Fourth, we bring our material gifts to the table, offering back to God the first fruits of what he has blessed us with.
Fifth, we are energized as God gives gracious of himself to us in Jesus.
The idea is that in this time of discernment of Christ’s presence, we learn to live lives of commitment, forgiveness, reconciliation, worship, sacrificial generosity, and living by grace all the time. And we learn not just to live it all the time, but see it in any place. As we learn to discern Christ’s presence in these things, we join God on mission where he is at work.

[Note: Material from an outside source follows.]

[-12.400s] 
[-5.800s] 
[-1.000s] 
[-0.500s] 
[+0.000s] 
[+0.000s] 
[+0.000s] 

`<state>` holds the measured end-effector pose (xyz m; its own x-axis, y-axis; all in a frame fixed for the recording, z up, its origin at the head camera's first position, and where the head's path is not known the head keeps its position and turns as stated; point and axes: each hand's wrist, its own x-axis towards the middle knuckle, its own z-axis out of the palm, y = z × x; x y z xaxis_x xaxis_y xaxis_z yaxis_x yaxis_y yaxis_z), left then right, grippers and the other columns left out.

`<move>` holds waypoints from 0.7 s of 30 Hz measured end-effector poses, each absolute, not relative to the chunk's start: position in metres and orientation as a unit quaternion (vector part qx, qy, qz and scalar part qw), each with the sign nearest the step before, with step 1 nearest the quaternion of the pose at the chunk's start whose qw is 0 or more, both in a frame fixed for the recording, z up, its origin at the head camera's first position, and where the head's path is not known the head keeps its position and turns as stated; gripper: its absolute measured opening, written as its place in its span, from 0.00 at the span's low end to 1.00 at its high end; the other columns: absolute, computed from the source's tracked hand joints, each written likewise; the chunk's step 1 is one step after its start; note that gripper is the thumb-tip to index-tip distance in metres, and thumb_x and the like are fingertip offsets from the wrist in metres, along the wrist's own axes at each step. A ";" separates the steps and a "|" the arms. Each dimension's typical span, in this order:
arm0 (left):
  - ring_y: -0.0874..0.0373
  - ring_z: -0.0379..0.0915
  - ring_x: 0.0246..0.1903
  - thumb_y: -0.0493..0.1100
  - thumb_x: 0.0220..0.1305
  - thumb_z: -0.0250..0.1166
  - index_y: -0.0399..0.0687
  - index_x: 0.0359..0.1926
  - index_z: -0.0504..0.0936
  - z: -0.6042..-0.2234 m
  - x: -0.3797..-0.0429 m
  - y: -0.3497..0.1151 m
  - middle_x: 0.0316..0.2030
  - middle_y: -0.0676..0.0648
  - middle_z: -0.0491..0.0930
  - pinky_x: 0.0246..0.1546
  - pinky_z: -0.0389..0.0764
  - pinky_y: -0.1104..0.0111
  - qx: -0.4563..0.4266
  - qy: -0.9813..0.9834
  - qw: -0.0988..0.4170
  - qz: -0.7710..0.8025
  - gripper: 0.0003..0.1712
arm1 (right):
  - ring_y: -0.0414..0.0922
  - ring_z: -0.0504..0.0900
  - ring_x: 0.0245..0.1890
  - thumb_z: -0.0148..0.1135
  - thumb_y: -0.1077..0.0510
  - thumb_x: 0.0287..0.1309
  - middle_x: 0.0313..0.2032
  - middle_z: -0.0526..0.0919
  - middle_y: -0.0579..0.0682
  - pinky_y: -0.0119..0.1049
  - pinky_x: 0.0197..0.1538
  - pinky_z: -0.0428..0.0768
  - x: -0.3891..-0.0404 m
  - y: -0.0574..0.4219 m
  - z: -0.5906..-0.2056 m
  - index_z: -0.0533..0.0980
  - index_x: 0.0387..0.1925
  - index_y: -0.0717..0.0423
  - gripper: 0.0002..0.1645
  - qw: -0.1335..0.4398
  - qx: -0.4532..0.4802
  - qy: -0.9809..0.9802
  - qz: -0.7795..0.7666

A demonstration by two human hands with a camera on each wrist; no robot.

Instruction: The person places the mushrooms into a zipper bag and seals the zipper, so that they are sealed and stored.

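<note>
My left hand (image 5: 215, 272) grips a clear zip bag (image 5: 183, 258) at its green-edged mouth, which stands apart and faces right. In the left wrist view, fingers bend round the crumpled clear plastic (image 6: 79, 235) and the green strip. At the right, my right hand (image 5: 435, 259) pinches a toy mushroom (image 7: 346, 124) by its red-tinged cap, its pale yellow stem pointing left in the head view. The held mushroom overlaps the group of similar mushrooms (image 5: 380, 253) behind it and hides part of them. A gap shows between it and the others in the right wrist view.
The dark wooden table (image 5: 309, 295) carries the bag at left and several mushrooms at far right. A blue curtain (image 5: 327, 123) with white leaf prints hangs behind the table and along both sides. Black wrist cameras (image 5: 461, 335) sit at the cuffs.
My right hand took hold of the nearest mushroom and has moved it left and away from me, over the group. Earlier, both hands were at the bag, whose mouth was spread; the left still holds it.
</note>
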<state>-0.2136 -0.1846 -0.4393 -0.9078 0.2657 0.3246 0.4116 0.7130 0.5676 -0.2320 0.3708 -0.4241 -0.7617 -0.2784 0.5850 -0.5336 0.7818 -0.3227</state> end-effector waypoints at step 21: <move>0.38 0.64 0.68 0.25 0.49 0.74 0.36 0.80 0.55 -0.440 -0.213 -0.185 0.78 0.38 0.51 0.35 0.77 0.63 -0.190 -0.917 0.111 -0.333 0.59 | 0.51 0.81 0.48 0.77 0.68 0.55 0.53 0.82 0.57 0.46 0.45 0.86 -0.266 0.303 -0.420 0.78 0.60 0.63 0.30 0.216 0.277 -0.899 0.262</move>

So, I hope you can see how foundational what we do on Sunday morning is to a life of mission—because the discipline of the Table isn’t confined to Sunday Morning.
David Fitch suggests in his book Faithful Presence, that we think of the Discipline of the Lord’s Table has happening in three circles.
The first circle is the “close” circle. This is what happens on Sunday Morning. Here we gather as God’s faithful people. Christ is host and we are the guests at a family meal.
The second circle might be called the dotted circle. Here, we take the kind of life we discerned in and express in the close circle, and we live it out in our own homes, primarily among Christians but with a special space to welcome the stranger to a literal table, a real meal in the community. As people gather around the Christian’s table, Christ’s presence is brought into the neighborhood. Now, this still takes discernment! This isn’t just a fun barbeque but a time of intentional prayer, reconciliation, discussion, and explicit tending to the presence of Christ around a common meal.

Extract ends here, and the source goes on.